- [Collected material]
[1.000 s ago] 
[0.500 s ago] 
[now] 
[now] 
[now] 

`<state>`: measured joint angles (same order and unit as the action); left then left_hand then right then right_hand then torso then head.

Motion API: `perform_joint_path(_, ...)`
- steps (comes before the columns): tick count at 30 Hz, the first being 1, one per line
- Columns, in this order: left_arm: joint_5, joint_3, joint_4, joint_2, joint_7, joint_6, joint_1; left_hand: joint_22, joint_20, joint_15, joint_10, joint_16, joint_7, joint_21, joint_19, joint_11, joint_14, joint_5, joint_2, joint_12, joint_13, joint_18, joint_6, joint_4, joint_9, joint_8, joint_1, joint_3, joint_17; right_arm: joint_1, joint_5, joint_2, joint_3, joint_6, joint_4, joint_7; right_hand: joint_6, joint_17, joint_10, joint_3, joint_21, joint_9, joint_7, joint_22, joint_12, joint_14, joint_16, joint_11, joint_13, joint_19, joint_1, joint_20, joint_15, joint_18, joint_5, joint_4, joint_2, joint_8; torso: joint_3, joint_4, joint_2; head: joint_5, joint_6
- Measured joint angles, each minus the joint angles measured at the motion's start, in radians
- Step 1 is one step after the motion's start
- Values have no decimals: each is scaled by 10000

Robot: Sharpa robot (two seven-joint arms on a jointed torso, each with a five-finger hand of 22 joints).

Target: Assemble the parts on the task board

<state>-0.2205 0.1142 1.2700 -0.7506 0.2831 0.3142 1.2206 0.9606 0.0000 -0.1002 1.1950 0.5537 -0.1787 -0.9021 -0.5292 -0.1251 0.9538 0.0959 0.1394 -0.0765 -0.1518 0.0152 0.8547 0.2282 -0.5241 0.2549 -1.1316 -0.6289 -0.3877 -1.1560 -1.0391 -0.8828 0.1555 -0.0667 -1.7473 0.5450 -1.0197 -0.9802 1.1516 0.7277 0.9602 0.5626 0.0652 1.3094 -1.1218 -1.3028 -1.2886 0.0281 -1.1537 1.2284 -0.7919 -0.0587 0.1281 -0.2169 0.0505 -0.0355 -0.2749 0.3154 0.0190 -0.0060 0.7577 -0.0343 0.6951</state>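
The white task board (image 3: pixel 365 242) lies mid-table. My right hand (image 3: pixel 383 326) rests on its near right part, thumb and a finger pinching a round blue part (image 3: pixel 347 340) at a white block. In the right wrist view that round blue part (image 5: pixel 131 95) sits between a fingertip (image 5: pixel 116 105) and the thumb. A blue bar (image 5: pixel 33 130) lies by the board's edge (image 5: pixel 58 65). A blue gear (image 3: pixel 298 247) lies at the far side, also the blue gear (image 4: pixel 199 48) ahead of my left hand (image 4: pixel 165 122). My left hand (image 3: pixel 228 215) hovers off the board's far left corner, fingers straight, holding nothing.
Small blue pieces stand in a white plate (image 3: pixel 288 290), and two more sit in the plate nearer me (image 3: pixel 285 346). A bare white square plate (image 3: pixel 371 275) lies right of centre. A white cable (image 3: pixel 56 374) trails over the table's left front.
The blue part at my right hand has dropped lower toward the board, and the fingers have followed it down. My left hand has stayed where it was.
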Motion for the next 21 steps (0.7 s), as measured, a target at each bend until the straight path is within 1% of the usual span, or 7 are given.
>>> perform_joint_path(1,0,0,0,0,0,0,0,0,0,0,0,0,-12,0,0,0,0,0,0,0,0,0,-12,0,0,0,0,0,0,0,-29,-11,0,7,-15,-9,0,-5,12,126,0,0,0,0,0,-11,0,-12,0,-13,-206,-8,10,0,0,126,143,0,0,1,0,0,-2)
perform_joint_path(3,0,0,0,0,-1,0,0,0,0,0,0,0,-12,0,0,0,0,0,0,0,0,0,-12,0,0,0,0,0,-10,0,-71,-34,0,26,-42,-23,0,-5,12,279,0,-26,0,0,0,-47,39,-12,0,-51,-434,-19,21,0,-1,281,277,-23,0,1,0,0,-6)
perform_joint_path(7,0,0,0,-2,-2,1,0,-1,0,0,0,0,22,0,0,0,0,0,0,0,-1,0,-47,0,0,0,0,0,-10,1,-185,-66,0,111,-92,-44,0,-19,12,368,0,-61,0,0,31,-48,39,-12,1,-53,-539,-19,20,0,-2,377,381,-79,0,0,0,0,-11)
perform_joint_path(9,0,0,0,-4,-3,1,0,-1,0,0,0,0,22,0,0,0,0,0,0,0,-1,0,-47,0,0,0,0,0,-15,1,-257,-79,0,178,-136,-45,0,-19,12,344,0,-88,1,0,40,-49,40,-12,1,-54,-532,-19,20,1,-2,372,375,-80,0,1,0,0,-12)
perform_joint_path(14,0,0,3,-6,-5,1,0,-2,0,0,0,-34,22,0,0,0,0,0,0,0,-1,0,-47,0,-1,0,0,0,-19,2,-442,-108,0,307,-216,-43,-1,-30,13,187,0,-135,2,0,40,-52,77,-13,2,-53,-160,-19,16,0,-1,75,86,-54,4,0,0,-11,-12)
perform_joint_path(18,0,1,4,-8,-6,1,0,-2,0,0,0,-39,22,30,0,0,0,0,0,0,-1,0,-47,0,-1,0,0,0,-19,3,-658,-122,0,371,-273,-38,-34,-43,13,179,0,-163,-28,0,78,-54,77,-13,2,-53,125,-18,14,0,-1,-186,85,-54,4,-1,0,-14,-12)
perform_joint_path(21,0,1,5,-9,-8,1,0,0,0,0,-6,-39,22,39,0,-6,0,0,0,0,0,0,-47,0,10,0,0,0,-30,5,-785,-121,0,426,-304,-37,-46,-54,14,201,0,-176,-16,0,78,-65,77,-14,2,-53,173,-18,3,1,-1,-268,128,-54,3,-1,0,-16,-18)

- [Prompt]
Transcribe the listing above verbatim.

- [Output of the exercise]
[1.000 s ago] 
[0.500 s ago] 
[now] 
[now] 
[now] 

`<state>`: measured joint angles (same order and unit as the action); left then left_hand then right then right_hand then torso then head.

Motion API: `perform_joint_path(_, ...)`
- steps (comes before the columns): tick count at 30 Hz, the first being 1, one per line
- Columns, in this order: left_arm: joint_5, joint_3, joint_4, joint_2, joint_7, joint_6, joint_1; left_hand: joint_22, joint_20, joint_15, joint_10, joint_16, joint_7, joint_21, joint_19, joint_11, joint_14, joint_5, joint_2, joint_12, joint_13, joint_18, joint_6, joint_4, joint_9, joint_8, joint_1, joint_3, joint_17; right_arm: joint_1, joint_5, joint_2, joint_3, joint_6, joint_4, joint_7; right_hand: joint_6, joint_17, joint_10, joint_3, joint_21, joint_9, joint_7, joint_22, joint_12, joint_14, joint_16, joint_11, joint_13, joint_19, joint_1, joint_20, joint_15, joint_18, joint_5, joint_4, joint_2, joint_8; torso: joint_3, joint_4, joint_2; head: joint_5, joint_6
- Measured joint angles, each minus the joint angles measured at the motion's start, in radians
- Step 1 is one step after the motion's start
- Values have no decimals: each is scaled by 10000

Robot: Sharpa robot (two seven-joint arms on a jointed torso, each with a five-finger hand of 22 joints).

Target: Assemble the parts on the task board

<state>-0.2205 0.1142 1.2700 -0.7506 0.2831 0.3142 1.2206 0.9606 0.0000 -0.1002 1.1950 0.5537 -0.1787 -0.9021 -0.5292 -0.1251 0.9538 0.0959 0.1394 -0.0765 -0.1518 0.0152 0.8547 0.2282 -0.5241 0.2549 -1.1316 -0.6289 -0.3877 -1.1560 -1.0391 -0.8828 0.1555 -0.0667 -1.7473 0.5450 -1.0197 -0.9802 1.1516 0.7277 0.9602 0.5626 0.0652 1.3094 -1.1218 -1.3028 -1.2886 0.0281 -1.1537 1.2284 -0.7919 -0.0587 0.1281 -0.2169 0.0505 -0.0355 -0.2749 0.3154 0.0190 -0.0060 0.7577 -0.0343 0.6951</state>
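The white task board (image 3: pixel 365 242) lies mid-table. My right hand (image 3: pixel 383 326) rests on its near right part, thumb and a finger pinching a round blue part (image 3: pixel 347 340) at a white block. In the right wrist view that round blue part (image 5: pixel 131 95) sits between a fingertip (image 5: pixel 116 105) and the thumb. A blue bar (image 5: pixel 33 130) lies by the board's edge (image 5: pixel 58 65). A blue gear (image 3: pixel 298 247) lies at the far side, also the blue gear (image 4: pixel 199 48) ahead of my left hand (image 4: pixel 165 122). My left hand (image 3: pixel 228 215) hovers off the board's far left corner, fingers straight, holding nothing.
Small blue pieces stand in a white plate (image 3: pixel 288 290), and two more sit in the plate nearer me (image 3: pixel 285 346). A bare white square plate (image 3: pixel 371 275) lies right of centre. A white cable (image 3: pixel 56 374) trails over the table's left front.
The blue part at my right hand has dropped lower toward the board, and the fingers have followed it down. My left hand has stayed where it was.
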Motion for the next 21 steps (0.7 s), as measured, a target at each bend until the straight path is within 1% of the usual span, or 7 are given.
>>> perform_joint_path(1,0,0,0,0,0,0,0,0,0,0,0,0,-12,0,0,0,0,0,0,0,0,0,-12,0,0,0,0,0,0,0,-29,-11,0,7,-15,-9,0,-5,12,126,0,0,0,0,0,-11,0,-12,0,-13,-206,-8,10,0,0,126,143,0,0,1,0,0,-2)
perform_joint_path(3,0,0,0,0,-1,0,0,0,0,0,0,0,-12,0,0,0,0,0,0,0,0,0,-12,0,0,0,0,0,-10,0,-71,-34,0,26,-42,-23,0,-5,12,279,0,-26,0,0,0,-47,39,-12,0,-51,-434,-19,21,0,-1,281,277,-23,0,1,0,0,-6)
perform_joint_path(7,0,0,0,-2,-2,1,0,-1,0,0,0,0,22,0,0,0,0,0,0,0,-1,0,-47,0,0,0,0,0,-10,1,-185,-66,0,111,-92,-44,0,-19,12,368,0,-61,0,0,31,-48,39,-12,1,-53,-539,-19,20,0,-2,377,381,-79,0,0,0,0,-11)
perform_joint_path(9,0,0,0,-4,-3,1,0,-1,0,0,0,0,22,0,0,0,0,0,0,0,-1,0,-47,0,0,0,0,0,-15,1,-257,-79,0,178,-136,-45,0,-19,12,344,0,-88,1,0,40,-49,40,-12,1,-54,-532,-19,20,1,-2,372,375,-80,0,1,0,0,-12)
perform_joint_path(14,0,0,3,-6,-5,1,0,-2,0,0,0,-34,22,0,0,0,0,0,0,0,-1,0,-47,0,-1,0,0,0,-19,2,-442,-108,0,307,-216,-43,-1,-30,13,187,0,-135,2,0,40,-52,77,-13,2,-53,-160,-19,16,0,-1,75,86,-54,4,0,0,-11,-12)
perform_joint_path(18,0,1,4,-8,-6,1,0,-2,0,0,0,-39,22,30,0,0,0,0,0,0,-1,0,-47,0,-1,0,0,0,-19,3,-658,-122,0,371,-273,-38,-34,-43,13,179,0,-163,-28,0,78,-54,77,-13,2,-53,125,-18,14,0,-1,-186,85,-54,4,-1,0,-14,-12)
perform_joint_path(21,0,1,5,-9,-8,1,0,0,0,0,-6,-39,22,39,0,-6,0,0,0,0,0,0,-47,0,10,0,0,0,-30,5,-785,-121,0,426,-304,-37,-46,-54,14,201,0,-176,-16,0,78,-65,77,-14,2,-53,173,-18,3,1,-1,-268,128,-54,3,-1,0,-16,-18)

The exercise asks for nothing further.